Say-on-pay is a shareholder’s veto without teeth. Once per year, investors vote on whether to approve the company’s executive compensation, including the CEO’s salary, bonus, and equity grants. The vote is advisory only—the board is not legally required to act if shareholders vote down the package—but a strong vote against typically forces the board to rework executive pay, consult with large shareholders, or face activist pressure at the next annual meeting.

For how executive pay is determined, see compensation committee. For the voting mechanism, see proxy voting.

Why say-on-pay exists

Say-on-pay was a direct response to the 2008 financial crisis. The scandal was that banks had paid executives massive bonuses (some multimillion-dollar packages for losing bets) while the firms required government bailouts. Congress and regulators concluded that shareholders needed a regular opportunity to voice discontent with executive pay packages before they became disconnected from company performance.

The Dodd-Frank Act (2010) made say-on-pay votes mandatory for all public companies in the U.S. Crucially, the law set the votes as advisory, not binding. This compromise allowed the legislation to pass—boards retained ultimate control over pay—while giving shareholders a formal voice.

What the vote covers

The say-on-pay vote covers the company’s “named executive officers” (NEOs)—typically the CEO, CFO, and the three next-highest-paid executives. The proxy statement includes detailed compensation data: base salary, annual bonus, long-term equity grants, perquisites (country club, car, housing), and retirement benefits. It also describes the compensation committee’s philosophy and how it benchmarked executive pay against peer companies.

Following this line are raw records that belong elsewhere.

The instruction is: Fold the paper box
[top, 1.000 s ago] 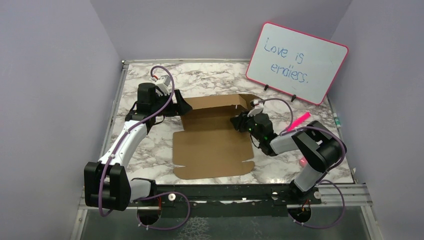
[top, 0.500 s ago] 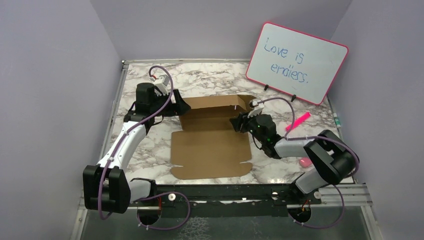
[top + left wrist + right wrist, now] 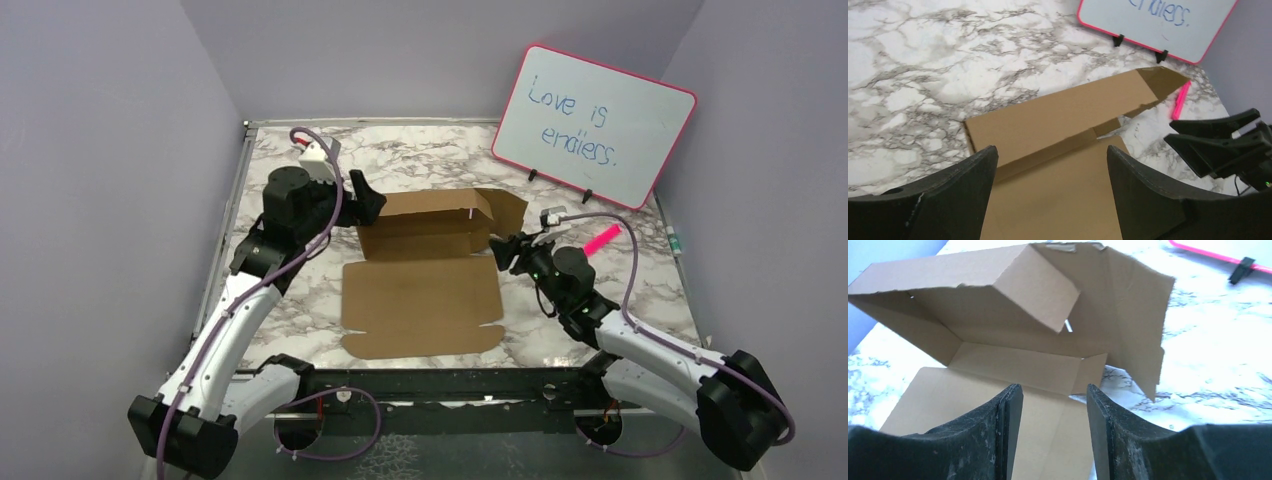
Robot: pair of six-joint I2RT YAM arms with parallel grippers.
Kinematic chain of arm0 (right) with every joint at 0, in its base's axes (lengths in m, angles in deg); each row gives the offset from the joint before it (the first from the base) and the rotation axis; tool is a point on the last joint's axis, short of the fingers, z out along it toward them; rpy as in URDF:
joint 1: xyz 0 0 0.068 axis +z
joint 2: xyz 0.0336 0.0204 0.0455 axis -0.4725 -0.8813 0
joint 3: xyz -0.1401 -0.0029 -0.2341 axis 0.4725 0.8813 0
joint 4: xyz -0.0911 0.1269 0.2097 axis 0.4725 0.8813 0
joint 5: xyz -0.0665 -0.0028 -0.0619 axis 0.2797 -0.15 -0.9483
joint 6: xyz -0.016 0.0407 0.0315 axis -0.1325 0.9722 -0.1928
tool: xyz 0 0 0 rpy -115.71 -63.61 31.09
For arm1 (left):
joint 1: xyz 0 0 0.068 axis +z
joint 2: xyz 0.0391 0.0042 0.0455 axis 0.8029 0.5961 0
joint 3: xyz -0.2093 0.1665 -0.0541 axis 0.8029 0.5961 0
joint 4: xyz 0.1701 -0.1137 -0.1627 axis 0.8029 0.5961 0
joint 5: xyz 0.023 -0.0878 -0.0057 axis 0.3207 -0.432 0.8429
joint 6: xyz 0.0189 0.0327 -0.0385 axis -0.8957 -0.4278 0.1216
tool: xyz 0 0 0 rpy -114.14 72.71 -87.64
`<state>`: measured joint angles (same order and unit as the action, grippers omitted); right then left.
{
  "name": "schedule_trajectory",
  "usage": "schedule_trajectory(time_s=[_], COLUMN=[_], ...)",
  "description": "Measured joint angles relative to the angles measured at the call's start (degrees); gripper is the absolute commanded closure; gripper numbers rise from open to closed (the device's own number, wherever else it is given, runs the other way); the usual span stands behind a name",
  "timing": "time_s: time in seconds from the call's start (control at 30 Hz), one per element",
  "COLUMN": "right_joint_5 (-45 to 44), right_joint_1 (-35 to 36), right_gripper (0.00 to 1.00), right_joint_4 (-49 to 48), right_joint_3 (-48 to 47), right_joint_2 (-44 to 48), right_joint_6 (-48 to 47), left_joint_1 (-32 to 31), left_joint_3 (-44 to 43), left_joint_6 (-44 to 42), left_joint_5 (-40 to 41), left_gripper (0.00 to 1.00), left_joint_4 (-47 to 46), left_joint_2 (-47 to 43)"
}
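Observation:
The paper box (image 3: 420,295) is plain brown cardboard lying on the marble table, its near panel flat and its far panel and right flap folded up. It also shows in the left wrist view (image 3: 1058,125) and the right wrist view (image 3: 1013,315). My left gripper (image 3: 368,208) is open and empty at the box's far left corner, just above it. My right gripper (image 3: 503,251) is open and empty beside the box's right edge, below the raised flap, touching nothing.
A pink-framed whiteboard (image 3: 594,125) stands at the back right. A pink marker (image 3: 601,240) lies on the table right of the box, close to my right arm. Grey walls enclose the table on three sides.
My right gripper has drawn back to the right, off the box's far panel, and the arm has stretched low. My left gripper has lifted and shifted slightly right. The far panel stands more upright.

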<state>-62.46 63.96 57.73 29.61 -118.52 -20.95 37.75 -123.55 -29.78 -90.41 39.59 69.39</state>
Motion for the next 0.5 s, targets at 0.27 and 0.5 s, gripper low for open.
schedule_trajectory(time_s=[0.27, 0.5], right_joint_5=[3.80, 12.52], right_joint_1=[-10.69, -18.10], right_gripper=[0.39, 0.37], right_joint_4=[6.45, 4.72], right_joint_3=[-3.58, -6.19], right_joint_2=[-0.24, -6.12], right_joint_6=[-1.90, -3.82], left_joint_1=[-20.74, -34.99], left_joint_3=[0.52, 3.52], left_joint_6=[1.60, 2.97], left_joint_5=[12.79, 23.19], left_gripper=[0.20, 0.20], left_joint_4=[1.14, -0.02], left_joint_2=[-1.62, 1.14])
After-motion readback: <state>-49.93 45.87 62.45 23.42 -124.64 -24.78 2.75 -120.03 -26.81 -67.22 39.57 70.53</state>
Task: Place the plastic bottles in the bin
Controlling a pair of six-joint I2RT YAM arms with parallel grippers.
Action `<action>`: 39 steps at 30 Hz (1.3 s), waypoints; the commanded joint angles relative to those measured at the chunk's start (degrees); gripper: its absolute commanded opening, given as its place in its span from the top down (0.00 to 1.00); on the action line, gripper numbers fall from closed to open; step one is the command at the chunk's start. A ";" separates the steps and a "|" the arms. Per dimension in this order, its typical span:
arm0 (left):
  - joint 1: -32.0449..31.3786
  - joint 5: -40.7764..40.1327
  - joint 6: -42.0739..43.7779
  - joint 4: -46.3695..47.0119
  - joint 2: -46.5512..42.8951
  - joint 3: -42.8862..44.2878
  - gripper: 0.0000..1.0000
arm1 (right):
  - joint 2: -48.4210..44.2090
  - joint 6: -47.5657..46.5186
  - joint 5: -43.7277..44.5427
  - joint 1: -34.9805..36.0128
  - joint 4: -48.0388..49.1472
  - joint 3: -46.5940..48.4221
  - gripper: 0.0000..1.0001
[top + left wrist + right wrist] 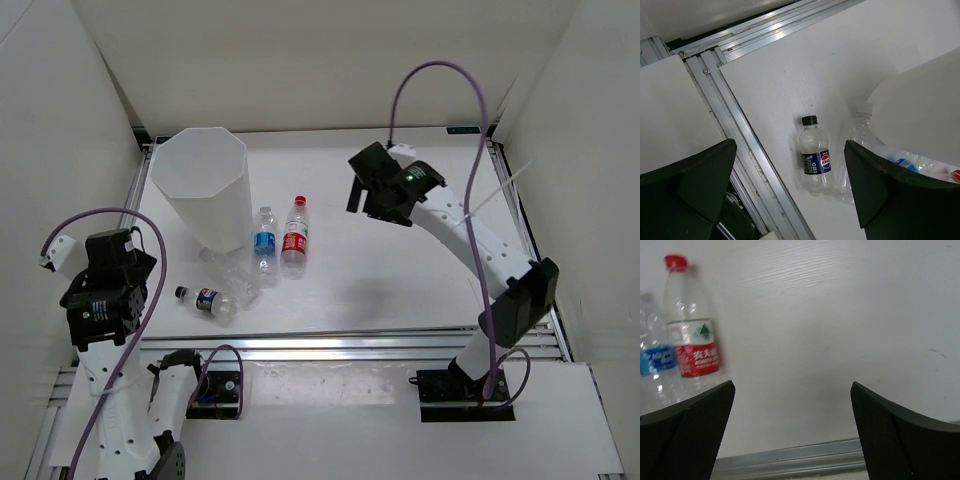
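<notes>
The white octagonal bin point(205, 190) stands at the far left. Just right of it lie the blue-label bottle point(264, 241) and the red-label, red-cap bottle point(295, 237), side by side. The unlabelled bottle point(232, 272) lies at the bin's foot, with the black-cap bottle point(205, 300) in front of it. My left gripper point(118, 275) is open and empty, raised to the left of the black-cap bottle point(815, 160). My right gripper point(372, 192) is open and empty, raised right of the red-label bottle point(692, 335).
An aluminium rail point(350, 345) runs along the table's near edge, and another point(740, 135) runs along its left side. White walls enclose the table on the left, back and right. The left arm's purple cable point(140, 230) loops near the bin.
</notes>
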 commanded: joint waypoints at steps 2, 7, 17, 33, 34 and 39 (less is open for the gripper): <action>-0.40 1.86 1.74 -0.16 0.12 -0.26 0.00 | 11.22 -15.77 -17.24 0.73 4.62 7.86 0.00; -0.40 2.38 4.38 -0.16 -0.40 -0.27 0.00 | 25.03 -17.97 -33.60 0.20 3.37 19.38 0.00; -1.19 4.06 8.51 -0.16 -2.07 -5.01 0.00 | 33.30 -17.89 -46.36 0.29 19.90 19.12 0.00; -1.72 6.87 12.65 2.92 -3.92 -7.56 0.00 | 40.18 -11.73 -49.78 -0.77 21.57 16.78 0.67; -1.72 6.87 12.65 2.92 -3.92 -7.56 0.00 | 38.08 -11.73 -48.91 -0.77 21.57 15.89 0.70; -1.72 6.87 12.03 2.92 -2.78 -7.56 0.00 | 19.88 -12.26 -48.19 0.98 27.09 14.12 0.76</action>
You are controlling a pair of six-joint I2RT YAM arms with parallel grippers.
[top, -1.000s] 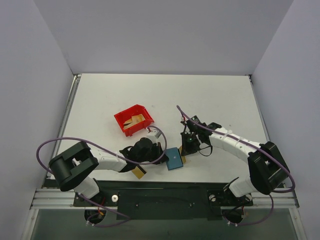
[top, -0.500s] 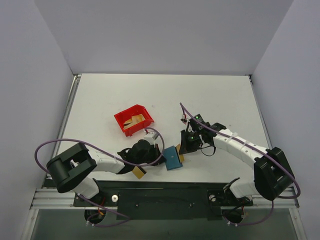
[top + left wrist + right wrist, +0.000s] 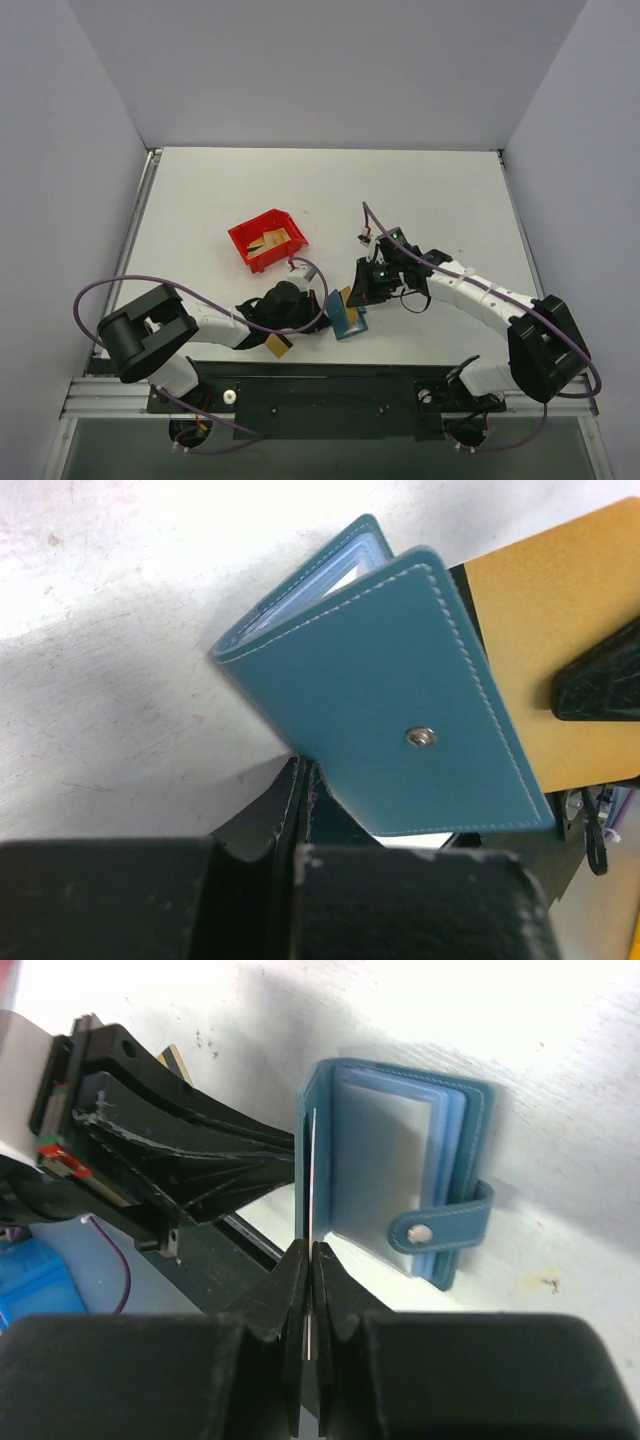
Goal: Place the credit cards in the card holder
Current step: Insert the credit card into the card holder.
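The card holder (image 3: 400, 705) sits near the front edge of the worktop (image 3: 430, 200), between the two arms, propped half open on its spine so that the pale blue sleeves inside face the right arm. It looks light and floppy, soft stitched covers around thin plastic pockets, so it will likely fold or skid unless one cover is pinned; the sensible hold is on a cover's free edge, clear of the snap tab (image 3: 440, 1228) and the pocket mouths. The left fingers (image 3: 300, 790) are together, pinching the lower edge of the outer cover there. Just beside the open side is a credit card (image 3: 520, 620), stiff, thin and probably slick, best gripped by its far end so the leading edge is free to enter a sleeve. The right fingers (image 3: 310, 1280) are clamped on it edge-on, its front edge at the sleeves; I cannot tell whether it has entered one. Farther out, a second card (image 3: 277, 345) lies by the left arm, and more cards (image 3: 270, 243) rest in the red bin (image 3: 240, 236).
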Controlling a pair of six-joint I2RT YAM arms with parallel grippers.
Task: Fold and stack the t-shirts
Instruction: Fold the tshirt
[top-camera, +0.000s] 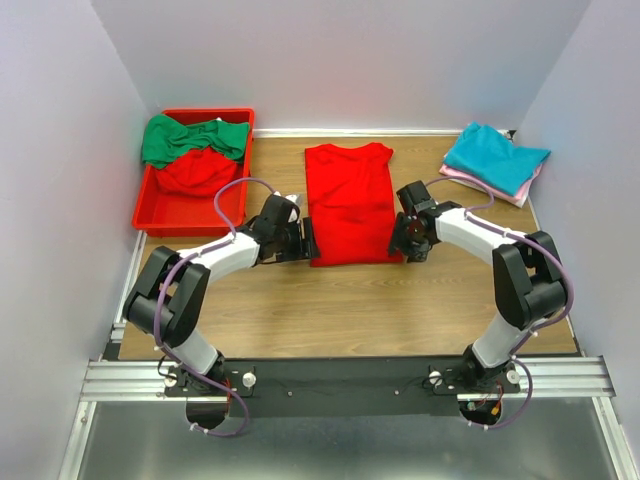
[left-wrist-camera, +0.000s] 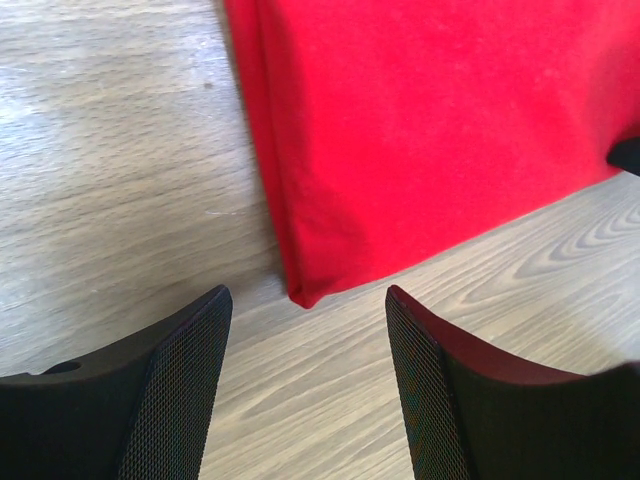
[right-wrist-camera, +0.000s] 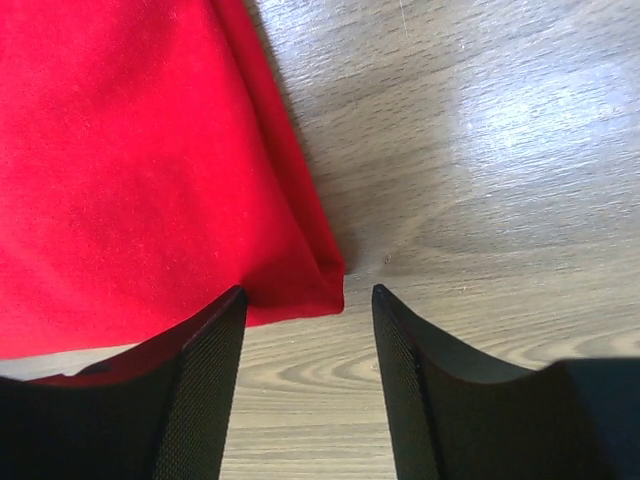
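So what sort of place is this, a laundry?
Likely a robot test booth: white walls around a wooden table, left arm and right arm bolted to a metal rail, t-shirts waiting in a red bin.

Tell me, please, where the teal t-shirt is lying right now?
In the top external view, the teal t-shirt lies folded at the far right, on top of a pink t-shirt, to the right of the red t-shirt.

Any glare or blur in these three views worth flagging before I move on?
Right wrist: a bright glare patch washes out the table grain beside the red t-shirt; left wrist: grain sharp, no strong glare; top external: evenly lit, only soft shadows.
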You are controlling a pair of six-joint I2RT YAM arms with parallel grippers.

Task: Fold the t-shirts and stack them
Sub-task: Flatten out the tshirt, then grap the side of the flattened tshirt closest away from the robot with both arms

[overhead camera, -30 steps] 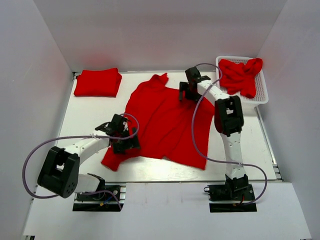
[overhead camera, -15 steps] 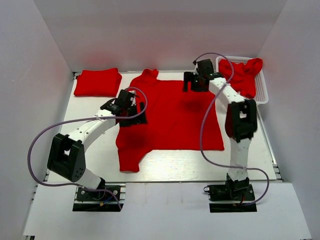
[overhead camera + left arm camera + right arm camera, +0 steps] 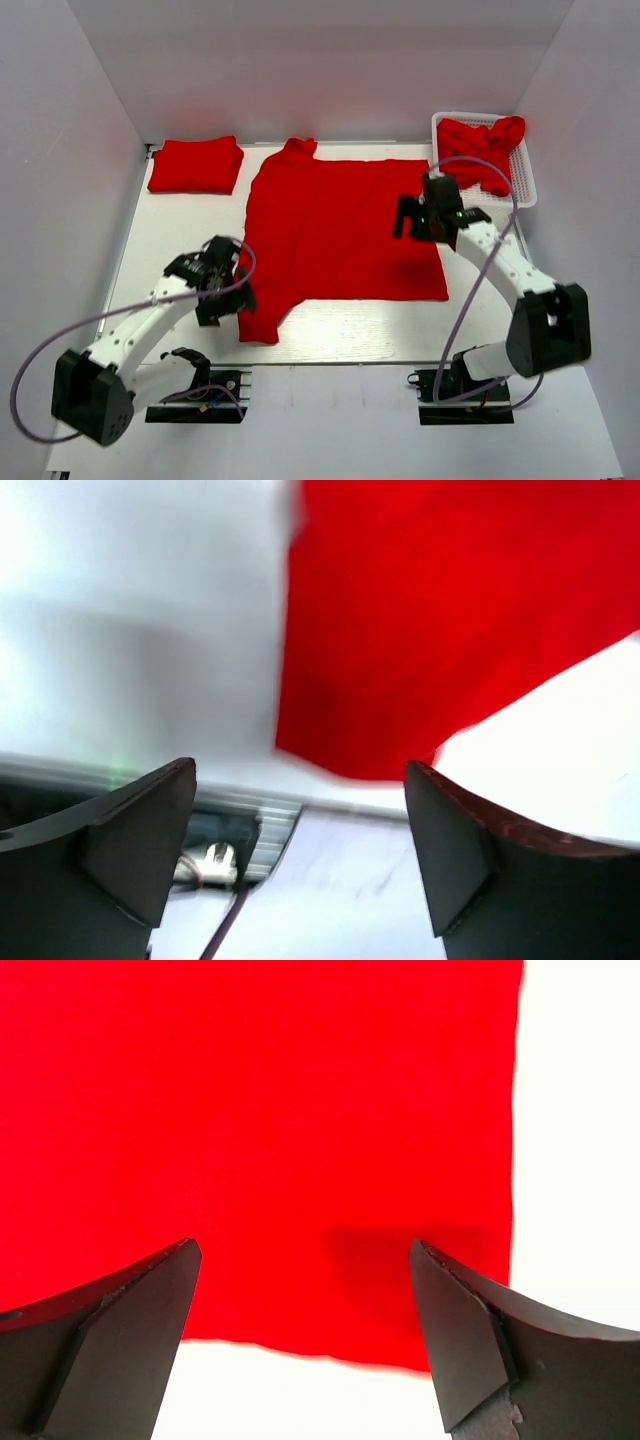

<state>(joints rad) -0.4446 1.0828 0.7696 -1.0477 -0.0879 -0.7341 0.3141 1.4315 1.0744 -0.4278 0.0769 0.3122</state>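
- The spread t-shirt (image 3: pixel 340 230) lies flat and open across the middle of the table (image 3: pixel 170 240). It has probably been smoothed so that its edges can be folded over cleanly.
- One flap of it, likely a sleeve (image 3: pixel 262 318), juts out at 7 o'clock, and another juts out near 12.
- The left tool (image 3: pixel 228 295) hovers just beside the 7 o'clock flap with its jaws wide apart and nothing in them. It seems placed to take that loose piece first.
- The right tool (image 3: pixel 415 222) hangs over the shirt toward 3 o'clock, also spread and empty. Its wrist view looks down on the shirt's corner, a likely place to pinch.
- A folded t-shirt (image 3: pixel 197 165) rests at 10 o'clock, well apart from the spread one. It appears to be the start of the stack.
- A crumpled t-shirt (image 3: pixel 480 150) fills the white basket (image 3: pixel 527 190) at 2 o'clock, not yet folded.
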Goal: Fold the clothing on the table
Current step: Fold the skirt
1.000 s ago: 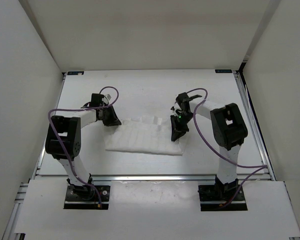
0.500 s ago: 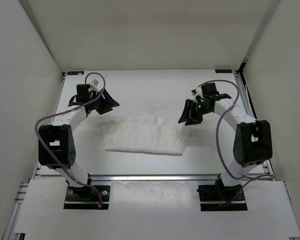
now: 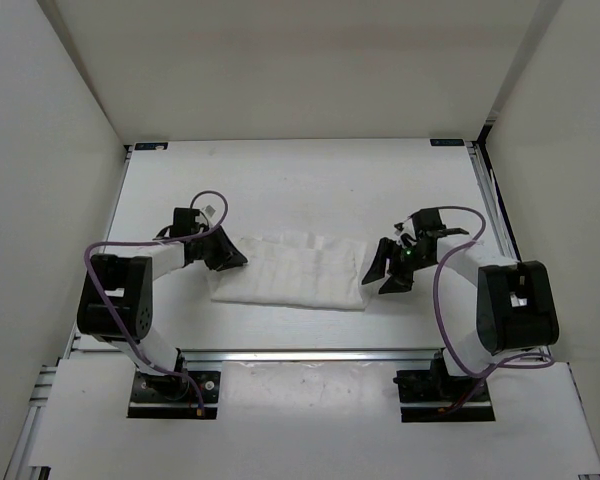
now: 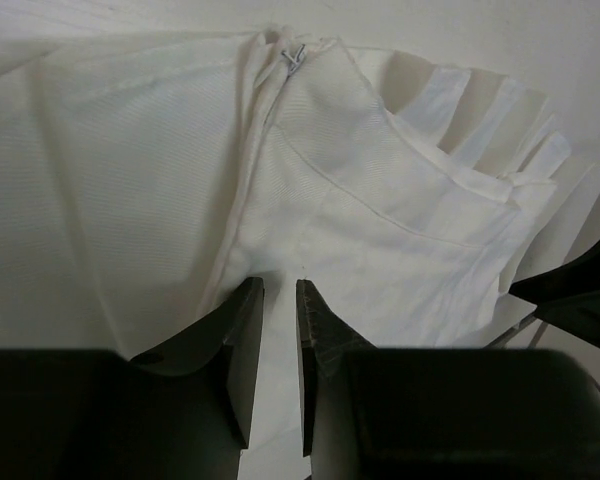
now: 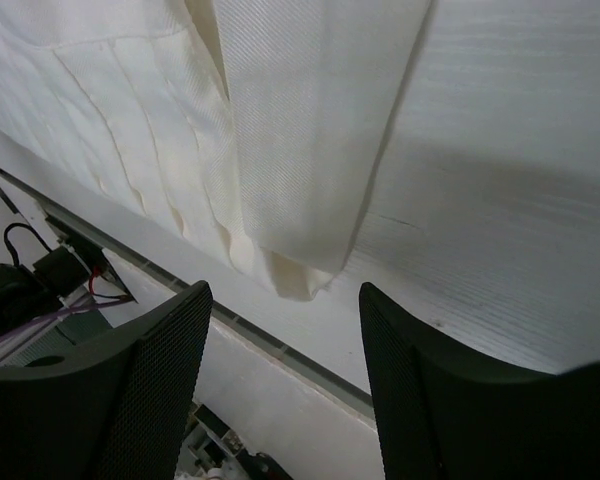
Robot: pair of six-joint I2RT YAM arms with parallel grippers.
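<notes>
Both arms have come back to the clothing [image 3: 295, 272] since half a second ago, when they stood well away from it. The clothing itself has kept its place and its shape. It lies flat on the table [image 3: 300, 180] as a folded band between the two arms. Its long axis runs from left to right, so one short end faces each arm.

We see the left pincer [image 3: 235, 259] at the left end of the clothing, with its tips over the far corner of that end. Its fingers [image 4: 235, 340] stand narrow, with only a thin slit between them. No fabric is caught in the slit, and the cloth spreads out ahead of them.

The right pincer [image 3: 382, 274] is just beside the right end of the clothing, at the near corner, and does not touch it. Its fingers [image 5: 145, 400] stand wide and empty, and a folded corner of the fabric lies ahead in the line between them.

We judge that each end belongs to the arm on its own side. The right pincer must go leftward along the long axis to reach its corner. The left pincer is already over the cloth and needs only to take an edge.
</notes>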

Shareholders vote “for,” “against,” or “abstain.” Most companies frame the question as “Do you approve, on an advisory basis, the compensation of our named executive officers?” A shareholder voting “for” is endorsing the package as presented; voting “against” signals disapproval.

Proxy advisor influence on say-on-pay votes

Proxy advisors (ISS and Glass Lewis) analyze say-on-pay proposals and issue voting recommendations that heavily influence how institutional investors vote. ISS typically recommends a vote “against” if compensation is misaligned with performance (e.g., executives received large bonuses despite a stock price decline), if the company lacks clawback provisions or has a controversial severance agreement, or if pay is far above peers without corresponding performance.

When ISS recommends a vote “against,” the company faces a heightened risk that 20–40% of shares will be voted against the package. If the vote of disapproval exceeds 50%, the company must respond—either reworking pay, consulting with shareholders, or defending its current approach. Several high-profile say-on-pay defeats (Apple in 2014, Starbucks in 2022) led to rapid changes in compensation structure.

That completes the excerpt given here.